Paul S. Viviano, Chairman of the Board and Chief Executive Officer, stated, “Despite challenging market conditions, Alliance’s performance for the third quarter of 2008 was quite strong. Alliance continues to successfully operate our core imaging business with a focus on clinical excellence and to maximize efficiency. We are committed to investing in the growth segments of our business, including fixed-site imaging centers, PET/CT systems, and radiation therapy centers. In addition, Alliance continues to diligently evaluate selective acquisitions.”
Full Year 2008 Guidance
Alliance is reaffirming its full year 2008 guidance ranges as follows:
| | Full Year 2008 | |
| | Guidance Ranges | |
| | (Dollars in millions) | |
| | | |
Revenue | | $486 - $496 | |
Adjusted EBITDA | | $174 - $184 | |
Cash capital expenditures | | $55 - $65 | |
Decrease in long-term debt, net of the change in cash and cash equivalents (before acquisitions) | | $40 - $50 | |
Fixed-site imaging center openings | | 15 - 20 | |
Radiation therapy center openings | | 3 - 5 | |
Third Quarter 2008 Earnings Conference Call
Investors and all others are invited to listen to a conference call discussing third quarter 2008 results. The conference call is scheduled for Thursday, October 30 at 8:30 a.m. Eastern Time. The call will be broadcast live on the Internet and can be accessed by visiting the Company’s website at www.allianceimaging.com. Click on Audio Presentations in the Investors section of the website to access the link.

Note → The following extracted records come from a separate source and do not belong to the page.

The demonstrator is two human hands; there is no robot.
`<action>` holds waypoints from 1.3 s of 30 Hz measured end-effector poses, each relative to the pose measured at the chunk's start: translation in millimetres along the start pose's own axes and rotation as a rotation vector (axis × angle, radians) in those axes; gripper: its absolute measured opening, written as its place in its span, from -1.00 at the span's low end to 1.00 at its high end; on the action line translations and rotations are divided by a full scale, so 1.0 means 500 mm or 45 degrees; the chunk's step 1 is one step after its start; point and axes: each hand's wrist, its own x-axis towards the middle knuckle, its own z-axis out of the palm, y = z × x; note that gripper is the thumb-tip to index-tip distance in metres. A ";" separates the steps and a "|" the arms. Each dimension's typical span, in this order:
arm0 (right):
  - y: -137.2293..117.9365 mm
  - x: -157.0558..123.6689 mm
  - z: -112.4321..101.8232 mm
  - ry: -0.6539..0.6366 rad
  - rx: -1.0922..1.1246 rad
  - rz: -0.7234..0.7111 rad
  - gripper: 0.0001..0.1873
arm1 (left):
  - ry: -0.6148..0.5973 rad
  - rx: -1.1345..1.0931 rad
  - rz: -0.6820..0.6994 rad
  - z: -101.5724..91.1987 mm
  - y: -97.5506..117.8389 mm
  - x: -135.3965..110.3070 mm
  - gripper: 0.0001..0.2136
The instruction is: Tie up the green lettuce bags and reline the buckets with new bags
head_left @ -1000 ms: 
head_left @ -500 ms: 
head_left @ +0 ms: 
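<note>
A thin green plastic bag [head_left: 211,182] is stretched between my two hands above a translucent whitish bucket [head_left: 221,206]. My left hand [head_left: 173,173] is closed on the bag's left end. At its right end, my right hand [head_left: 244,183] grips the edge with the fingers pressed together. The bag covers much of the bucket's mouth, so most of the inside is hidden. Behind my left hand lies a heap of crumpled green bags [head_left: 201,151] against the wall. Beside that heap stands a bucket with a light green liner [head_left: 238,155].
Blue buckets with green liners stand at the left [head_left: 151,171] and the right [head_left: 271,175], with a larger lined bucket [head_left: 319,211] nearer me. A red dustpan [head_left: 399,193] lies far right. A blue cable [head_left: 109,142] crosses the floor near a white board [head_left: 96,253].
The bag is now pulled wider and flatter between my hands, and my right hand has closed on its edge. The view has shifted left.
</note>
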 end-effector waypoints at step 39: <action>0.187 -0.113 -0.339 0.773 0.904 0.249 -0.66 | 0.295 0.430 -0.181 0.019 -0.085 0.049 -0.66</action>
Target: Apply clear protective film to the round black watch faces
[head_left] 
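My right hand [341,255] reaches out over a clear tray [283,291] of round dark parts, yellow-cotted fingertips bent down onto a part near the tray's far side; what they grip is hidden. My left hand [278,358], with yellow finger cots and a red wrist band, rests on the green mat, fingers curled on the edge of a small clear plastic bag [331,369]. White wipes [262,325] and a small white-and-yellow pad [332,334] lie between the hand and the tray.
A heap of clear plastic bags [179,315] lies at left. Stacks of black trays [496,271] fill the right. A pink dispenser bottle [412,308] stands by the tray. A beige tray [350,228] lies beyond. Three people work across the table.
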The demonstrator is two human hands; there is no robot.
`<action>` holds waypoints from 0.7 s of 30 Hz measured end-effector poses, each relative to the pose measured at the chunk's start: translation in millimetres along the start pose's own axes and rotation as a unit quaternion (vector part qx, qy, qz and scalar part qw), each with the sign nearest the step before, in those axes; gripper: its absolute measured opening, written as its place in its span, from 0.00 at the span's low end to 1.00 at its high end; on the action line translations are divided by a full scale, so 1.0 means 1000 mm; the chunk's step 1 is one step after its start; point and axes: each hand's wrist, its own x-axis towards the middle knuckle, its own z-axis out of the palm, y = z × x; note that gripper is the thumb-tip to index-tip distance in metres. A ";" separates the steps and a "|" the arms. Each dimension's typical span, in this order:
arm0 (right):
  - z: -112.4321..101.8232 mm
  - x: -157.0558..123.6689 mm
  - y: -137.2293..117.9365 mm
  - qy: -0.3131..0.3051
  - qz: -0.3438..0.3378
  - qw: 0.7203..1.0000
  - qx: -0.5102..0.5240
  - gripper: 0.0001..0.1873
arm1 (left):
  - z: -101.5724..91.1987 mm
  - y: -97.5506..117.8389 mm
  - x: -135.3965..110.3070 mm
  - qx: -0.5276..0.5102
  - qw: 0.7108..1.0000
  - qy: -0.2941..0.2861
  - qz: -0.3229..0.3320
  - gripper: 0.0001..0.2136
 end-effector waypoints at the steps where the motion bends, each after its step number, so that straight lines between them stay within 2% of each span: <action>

The conference call can also be accessed at (888) 694-4676 (United States) or (973) 582-2737 (International). Interested parties should call at least five minutes prior to the conference call to register. A replay of the call can be accessed until February 1, 2009 by visiting the Company’s website or by calling (800) 642-1687 (United States) or (706) 645-9291 (International). The conference call identification number is 70832077.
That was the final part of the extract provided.